- Requirement: Below is a listing. Write out exactly its lines between the one holding "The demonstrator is" and the one holding "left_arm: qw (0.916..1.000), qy", inclusive.

- Dataset excerpt:
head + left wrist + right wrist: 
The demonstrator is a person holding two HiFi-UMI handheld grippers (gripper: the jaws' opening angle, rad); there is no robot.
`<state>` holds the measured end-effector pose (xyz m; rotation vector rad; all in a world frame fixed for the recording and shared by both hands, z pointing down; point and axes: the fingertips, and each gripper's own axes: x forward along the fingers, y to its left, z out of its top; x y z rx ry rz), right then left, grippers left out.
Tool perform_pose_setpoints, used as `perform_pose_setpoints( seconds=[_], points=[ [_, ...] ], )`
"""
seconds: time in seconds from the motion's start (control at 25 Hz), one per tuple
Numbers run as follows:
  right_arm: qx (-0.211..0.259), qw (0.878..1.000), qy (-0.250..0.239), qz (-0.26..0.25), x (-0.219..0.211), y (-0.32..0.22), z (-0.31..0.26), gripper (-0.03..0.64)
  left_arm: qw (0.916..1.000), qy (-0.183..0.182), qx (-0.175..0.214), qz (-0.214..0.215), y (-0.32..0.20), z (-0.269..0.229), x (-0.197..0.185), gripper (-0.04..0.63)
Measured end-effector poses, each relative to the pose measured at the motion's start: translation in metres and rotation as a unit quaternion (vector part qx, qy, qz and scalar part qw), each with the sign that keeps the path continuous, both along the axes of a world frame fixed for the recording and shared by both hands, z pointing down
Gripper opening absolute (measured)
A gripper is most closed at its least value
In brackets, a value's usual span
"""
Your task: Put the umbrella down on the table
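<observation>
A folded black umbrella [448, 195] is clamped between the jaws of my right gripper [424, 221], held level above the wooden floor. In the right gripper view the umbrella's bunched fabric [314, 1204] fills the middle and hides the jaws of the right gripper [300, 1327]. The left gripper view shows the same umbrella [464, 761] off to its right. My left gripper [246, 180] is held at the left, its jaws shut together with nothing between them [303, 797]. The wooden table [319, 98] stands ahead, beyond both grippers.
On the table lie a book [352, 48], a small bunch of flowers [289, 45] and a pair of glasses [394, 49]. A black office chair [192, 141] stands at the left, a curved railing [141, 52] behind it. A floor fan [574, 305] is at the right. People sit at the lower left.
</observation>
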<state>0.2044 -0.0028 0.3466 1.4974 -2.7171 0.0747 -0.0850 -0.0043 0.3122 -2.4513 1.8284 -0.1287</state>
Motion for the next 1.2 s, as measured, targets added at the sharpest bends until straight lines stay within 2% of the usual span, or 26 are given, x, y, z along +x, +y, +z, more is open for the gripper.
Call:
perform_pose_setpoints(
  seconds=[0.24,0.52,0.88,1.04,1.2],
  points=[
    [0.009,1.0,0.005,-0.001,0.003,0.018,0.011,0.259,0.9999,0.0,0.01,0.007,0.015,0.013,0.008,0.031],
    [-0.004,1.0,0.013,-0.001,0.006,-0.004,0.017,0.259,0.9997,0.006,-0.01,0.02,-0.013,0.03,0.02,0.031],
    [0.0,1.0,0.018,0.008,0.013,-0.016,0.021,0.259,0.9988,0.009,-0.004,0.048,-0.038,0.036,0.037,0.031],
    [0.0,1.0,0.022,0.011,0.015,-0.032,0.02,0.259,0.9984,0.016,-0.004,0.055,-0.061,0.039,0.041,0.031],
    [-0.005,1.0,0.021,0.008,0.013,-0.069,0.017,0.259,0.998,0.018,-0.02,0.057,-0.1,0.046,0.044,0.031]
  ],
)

- Answer to this task:
The demonstrator is a person holding two HiFi-UMI handheld grippers (gripper: the jaws' opening angle, rad); there is no robot.
`<state>` holds the measured end-effector pose (xyz m; rotation vector rad; all in a world frame fixed for the recording and shared by both hands, z pointing down; point and axes: the fingertips, and each gripper's own axes: x forward along the fingers, y to its left, z out of its top; x y z rx ry rz), right then left, grippers left out.
Tool perform_pose_setpoints, used as `perform_pose_setpoints( seconds=[_], points=[ [_, ...] ], )`
"""
seconds: time in seconds from the motion's start (control at 25 Hz), one per tuple
Numbers run as follows:
  right_arm: qx (-0.211..0.259), qw (0.878..1.000), qy (-0.250..0.239), qz (-0.26..0.25), x (-0.219..0.211), y (-0.32..0.22), z (-0.31..0.26), gripper (-0.03..0.64)
  left_arm: qw (0.916..1.000), qy (-0.183..0.182), qx (-0.175..0.214), qz (-0.214..0.215), y (-0.32..0.20), z (-0.269..0.229), x (-0.197..0.185), gripper (-0.04..0.63)

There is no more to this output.